### TASK BRIEF
Each line below that holds the word "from" counts toward the answer; reply with the total number only.

(SOURCE MATERIAL begins)

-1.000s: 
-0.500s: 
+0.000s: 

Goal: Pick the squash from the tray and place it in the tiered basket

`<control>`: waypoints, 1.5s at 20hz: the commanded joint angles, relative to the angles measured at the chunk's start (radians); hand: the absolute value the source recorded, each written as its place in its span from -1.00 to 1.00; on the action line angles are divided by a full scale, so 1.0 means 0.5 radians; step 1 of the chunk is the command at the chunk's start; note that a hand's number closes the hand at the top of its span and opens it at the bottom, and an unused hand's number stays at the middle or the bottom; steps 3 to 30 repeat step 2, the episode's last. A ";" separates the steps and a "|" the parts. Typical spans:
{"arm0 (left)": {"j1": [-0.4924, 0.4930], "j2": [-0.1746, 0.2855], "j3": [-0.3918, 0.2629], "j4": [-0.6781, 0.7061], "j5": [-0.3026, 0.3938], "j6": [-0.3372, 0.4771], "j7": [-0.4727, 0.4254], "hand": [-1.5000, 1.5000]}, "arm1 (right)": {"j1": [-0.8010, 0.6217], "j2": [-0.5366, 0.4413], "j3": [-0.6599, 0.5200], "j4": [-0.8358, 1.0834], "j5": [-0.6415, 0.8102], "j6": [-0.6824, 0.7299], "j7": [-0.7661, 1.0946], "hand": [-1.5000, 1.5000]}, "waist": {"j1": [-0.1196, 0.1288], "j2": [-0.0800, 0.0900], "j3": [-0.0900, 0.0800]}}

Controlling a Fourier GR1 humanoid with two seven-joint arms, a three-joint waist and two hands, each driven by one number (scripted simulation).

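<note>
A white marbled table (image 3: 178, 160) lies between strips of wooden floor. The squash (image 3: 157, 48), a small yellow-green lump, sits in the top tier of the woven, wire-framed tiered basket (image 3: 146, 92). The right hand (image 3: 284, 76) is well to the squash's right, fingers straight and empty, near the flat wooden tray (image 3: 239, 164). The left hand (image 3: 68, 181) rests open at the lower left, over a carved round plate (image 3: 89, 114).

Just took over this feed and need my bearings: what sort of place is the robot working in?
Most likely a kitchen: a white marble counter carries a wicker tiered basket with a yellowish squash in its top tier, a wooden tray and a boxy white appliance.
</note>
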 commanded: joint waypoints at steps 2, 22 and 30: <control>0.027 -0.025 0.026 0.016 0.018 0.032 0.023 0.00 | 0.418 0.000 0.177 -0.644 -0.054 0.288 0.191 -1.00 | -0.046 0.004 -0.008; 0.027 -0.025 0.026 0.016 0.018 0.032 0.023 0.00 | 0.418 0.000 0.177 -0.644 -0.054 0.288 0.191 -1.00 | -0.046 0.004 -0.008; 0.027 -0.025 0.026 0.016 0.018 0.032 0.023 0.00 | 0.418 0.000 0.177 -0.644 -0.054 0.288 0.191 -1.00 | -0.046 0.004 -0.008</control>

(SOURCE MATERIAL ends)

### YOUR RESPONSE
2